■ Your instructions
Give back all of the data exactly. Leave nothing out.

(Given data Opens)

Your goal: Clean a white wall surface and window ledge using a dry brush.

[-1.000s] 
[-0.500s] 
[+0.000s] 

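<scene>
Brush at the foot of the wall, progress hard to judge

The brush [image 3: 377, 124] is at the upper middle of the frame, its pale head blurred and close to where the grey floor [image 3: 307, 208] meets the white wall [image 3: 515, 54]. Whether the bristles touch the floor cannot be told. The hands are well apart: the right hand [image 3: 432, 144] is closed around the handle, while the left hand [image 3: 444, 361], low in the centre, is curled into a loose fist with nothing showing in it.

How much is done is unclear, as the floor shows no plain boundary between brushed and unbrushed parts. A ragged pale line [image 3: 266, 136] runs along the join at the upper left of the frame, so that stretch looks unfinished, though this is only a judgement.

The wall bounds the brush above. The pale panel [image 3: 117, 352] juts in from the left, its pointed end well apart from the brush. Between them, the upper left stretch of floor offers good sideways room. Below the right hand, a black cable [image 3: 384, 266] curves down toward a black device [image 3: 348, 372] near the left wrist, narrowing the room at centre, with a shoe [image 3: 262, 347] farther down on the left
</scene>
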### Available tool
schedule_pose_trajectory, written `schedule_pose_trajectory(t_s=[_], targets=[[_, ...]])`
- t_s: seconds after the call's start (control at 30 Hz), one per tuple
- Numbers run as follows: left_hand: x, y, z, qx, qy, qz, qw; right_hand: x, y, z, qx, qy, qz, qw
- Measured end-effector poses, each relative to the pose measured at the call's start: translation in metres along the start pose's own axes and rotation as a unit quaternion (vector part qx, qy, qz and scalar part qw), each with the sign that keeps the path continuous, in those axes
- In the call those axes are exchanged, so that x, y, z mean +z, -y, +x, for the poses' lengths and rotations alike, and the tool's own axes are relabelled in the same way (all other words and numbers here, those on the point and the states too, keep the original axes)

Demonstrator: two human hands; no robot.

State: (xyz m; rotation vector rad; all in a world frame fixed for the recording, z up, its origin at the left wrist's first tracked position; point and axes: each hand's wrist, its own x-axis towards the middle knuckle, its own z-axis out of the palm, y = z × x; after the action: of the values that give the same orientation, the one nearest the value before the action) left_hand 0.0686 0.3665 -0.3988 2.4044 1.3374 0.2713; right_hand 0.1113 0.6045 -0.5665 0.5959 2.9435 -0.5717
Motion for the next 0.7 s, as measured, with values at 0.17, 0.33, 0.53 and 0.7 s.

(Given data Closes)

■ Response below
Your goal: Clean a white wall surface and window ledge using a dry brush.

[-1.000s] 
[-0.500s] 
[+0.000s] 

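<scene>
Brush at the foot of the wall, progress hard to judge

The brush [image 3: 377, 124] is at the upper middle of the frame, its pale head blurred and close to where the grey floor [image 3: 307, 208] meets the white wall [image 3: 515, 54]. Whether the bristles touch the floor cannot be told. The hands are well apart: the right hand [image 3: 432, 144] is closed around the handle, while the left hand [image 3: 444, 361], low in the centre, is curled into a loose fist with nothing showing in it.

How much is done is unclear, as the floor shows no plain boundary between brushed and unbrushed parts. A ragged pale line [image 3: 266, 136] runs along the join at the upper left of the frame, so that stretch looks unfinished, though this is only a judgement.

The wall bounds the brush above. The pale panel [image 3: 117, 352] juts in from the left, its pointed end well apart from the brush. Between them, the upper left stretch of floor offers good sideways room. Below the right hand, a black cable [image 3: 384, 266] curves down toward a black device [image 3: 348, 372] near the left wrist, narrowing the room at centre, with a shoe [image 3: 262, 347] farther down on the left
</scene>
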### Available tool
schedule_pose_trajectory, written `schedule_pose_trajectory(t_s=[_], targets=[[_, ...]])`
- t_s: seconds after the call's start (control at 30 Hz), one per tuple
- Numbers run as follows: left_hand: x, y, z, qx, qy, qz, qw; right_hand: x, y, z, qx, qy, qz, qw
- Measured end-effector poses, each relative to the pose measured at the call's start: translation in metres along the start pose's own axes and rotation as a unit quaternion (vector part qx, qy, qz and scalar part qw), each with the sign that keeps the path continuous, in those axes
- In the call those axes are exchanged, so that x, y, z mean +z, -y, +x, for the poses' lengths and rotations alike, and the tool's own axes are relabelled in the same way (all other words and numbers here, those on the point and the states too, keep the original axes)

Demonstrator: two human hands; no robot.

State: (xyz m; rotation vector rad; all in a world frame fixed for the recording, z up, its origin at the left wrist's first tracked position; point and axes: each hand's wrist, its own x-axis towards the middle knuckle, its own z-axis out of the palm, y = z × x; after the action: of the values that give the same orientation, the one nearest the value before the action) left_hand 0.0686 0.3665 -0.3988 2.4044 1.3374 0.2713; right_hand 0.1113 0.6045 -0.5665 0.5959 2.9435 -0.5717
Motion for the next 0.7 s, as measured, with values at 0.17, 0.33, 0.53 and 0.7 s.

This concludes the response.